Recently, Castelani et al. [11] proposed a new LM algorithm [12,13,14] to solve the LOVO problem. This algorithm can avoid the use of second-order information of the function in the calculation effectively. However, there are relatively few studies that provide in-depth analysis of algorithm complexity in existing research. As an upper bound on the number of iterations required to obtain an approximate solution, the global complexity bound is one of the important factors for selecting an appropriate algorithm. Many scholars have also studied this, including Argyros et al. [15] analyzed the complexity of Newton iteration algorithm and zhao et al. [16, 17] analyzed the complexity of LM algorithm. Inspired by those papers, this paper proposes a modified LM algorithm and focuses on the analysis of algorithm complexity. The contributions are as follows:

  1. (a)

    The modified LM algorithm is used to solve the LOVO problem, the algorithm uses the addition of LM step and approximate LM step as the next search direction, and solves the subproblem by QR decomposition or cholesky decomposition, which can save a lot of Jacobian matrix calculation effectively and accelerate the convergence speed.

  2. (b)

    The global convergence of the algorithm is given, and the worst-case complexity bound is discussed.
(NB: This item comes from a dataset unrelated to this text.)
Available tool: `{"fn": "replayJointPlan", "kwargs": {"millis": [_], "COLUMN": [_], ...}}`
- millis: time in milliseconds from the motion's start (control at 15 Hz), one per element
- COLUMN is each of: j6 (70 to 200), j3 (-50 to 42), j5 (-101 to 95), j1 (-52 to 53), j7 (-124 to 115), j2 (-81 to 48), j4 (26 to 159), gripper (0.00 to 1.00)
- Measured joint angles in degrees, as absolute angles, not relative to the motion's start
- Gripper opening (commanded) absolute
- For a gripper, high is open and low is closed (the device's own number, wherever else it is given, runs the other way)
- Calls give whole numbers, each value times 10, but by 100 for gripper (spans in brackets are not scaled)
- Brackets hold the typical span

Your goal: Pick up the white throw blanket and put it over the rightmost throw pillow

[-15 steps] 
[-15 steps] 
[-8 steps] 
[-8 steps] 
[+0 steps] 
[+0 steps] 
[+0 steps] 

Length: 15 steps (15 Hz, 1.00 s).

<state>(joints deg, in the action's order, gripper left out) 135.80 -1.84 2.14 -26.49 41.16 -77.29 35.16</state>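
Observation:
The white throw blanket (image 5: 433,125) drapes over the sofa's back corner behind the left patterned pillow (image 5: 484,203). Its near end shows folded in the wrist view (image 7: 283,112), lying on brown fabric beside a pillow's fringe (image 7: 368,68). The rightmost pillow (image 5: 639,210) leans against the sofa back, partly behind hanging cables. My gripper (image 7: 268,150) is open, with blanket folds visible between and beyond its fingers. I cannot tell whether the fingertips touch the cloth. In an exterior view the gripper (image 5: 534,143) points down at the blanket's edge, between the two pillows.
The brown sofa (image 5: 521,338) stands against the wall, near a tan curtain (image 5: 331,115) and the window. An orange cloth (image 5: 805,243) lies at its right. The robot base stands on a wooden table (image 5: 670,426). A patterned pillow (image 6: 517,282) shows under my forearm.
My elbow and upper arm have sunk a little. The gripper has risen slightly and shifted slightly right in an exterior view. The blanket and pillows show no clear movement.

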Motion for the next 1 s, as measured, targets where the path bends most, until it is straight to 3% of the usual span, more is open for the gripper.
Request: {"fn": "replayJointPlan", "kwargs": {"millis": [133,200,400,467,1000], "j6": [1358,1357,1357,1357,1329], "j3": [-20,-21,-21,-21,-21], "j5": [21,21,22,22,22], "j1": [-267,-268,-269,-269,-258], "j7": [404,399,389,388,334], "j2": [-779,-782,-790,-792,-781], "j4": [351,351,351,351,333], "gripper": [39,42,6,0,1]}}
2 The modified Levenberg–Marquardt algorithm for LOVO problems

In order to solve the LOVO problem better, another form of this problem is given below. Let \(\mathcal {C}=\left\{ {{\mathcal {C}}_{1}},\ldots ,{{\mathcal {C}}_{q}} \right\} \) denote the set of all combinations taking p values in element \(\left\{ 1,2,\ldots ,r \right\} \) at a time, then for each \(i\in \left\{ 1,\ldots ,q \right\} \) we define the following function:

$$\begin{aligned} {{f}_{i}}\left( x \right) =\sum \limits _{k\in {{\mathcal {C}}_{i}}}{{{R}_{k}}\left( x \right) } \end{aligned}$$
(2.1)

and

$$\begin{aligned} {{f}_{\min }}\left( x \right) =\min \left\{ {{f}_{i}}\left( x \right) ,i=1,\ldots ,q \right\} . \end{aligned}$$
(2.2)

It follows from (1.1) and (2.2) that \({{S}_{p}}(x)={{f}_{\min }}(x)\). If the function \({{f}_{i}}\) is continuous, since \({{S}_{p}}\) is a sum of continuous functions, then the function \({{S}_{p}}\) is also continuous. But even if all functions \({{f}_{i}}\) are differentiable, the function \({{S}_{p}}\) is generally nonsmooth.

It can be obtained from (2.1) that \({{R}_{k}}(x)=\frac{1}{2}{{\left( {{F}_{k}}(x) \right) }^{2}}, k\in {{\mathcal {C}}_{i}}, i=1,\ldots ,q\). Then (1.3) can be written as:

$$\begin{aligned} {{f}_{i}}\left( x \right) =\frac{1}{2}\sum \limits _{k\in {{\mathcal {C}}_{i}}}{{{F}_{k}}{{\left( x \right) }^{2}}}=\frac{1}{2}\left\| {{F}_{{{\mathcal {C}}_{i}}}}\left( x \right) \right\| _{2}^{2}. \end{aligned}$$
(2.3)

in (2.3), \({{F}_{{{\mathcal {C}}_{i}}}}(x)\) refers to the mapping of x to a vector of size p consisting of the function \({{F}_{k}}(x)\) defined in (1.3)\(, k \in \mathcal {C}_i\), whose order is arbitrary. Similarly, \({{J}_{{{\mathcal {C}}_{i}}}}({{x}_{k}})\) is defined as the Jacobian matrix of the map.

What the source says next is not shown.